→ **PROBLEM**
Would you transcribe the entries below, beginning at the line with "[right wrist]" and ending after the line with "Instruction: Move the", exactly, with no picture and nothing more?

(Data entries)
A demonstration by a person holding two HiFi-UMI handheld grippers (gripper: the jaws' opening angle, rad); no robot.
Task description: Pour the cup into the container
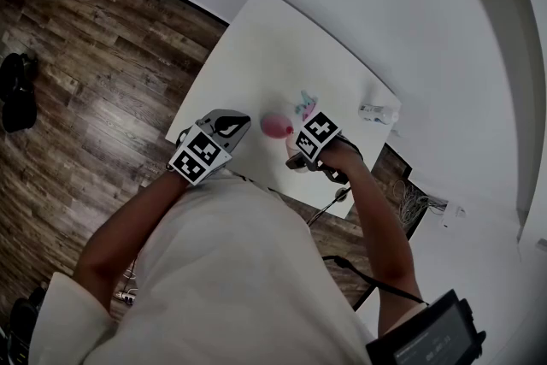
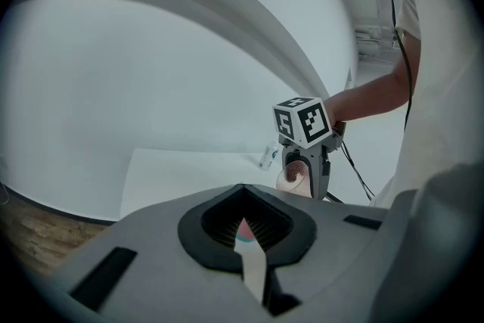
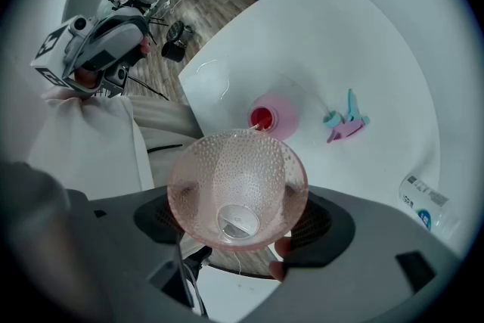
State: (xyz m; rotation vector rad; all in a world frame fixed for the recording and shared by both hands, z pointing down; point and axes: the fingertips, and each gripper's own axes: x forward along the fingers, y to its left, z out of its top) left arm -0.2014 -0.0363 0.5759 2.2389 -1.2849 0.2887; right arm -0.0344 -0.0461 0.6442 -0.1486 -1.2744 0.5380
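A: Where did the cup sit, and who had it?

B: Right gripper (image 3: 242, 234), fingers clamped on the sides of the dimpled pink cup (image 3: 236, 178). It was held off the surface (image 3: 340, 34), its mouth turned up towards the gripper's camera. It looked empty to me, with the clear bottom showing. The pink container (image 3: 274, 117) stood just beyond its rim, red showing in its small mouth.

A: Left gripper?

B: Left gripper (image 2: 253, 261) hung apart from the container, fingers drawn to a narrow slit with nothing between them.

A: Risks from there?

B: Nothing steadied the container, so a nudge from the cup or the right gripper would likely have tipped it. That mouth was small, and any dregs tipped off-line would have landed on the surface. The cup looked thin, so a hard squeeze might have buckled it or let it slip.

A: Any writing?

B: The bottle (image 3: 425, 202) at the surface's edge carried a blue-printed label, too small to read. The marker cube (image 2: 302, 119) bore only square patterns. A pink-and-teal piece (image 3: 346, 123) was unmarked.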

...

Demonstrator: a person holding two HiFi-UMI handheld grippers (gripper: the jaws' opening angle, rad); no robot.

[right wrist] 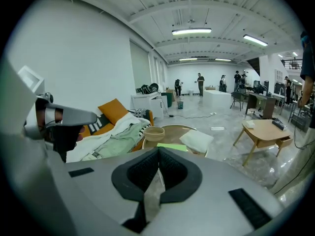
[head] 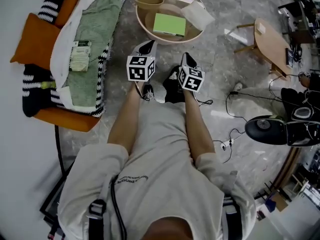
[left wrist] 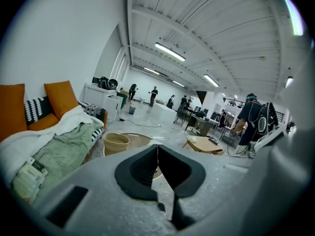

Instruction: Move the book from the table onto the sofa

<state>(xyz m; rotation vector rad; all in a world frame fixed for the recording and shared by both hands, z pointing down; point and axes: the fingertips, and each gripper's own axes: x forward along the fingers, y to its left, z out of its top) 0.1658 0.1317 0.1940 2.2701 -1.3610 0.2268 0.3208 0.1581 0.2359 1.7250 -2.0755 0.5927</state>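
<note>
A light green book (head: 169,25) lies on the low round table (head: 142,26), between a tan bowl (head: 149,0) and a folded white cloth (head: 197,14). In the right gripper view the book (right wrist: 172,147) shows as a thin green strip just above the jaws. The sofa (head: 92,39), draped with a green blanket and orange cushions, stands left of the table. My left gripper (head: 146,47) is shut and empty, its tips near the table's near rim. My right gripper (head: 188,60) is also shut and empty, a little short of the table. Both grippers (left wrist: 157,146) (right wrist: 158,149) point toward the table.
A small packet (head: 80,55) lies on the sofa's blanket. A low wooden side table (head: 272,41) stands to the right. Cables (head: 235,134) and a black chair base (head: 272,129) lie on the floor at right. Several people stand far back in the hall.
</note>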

→ **RESULT FOR THIS EXERCISE**
[right wrist] 
[head] 
[left wrist] 

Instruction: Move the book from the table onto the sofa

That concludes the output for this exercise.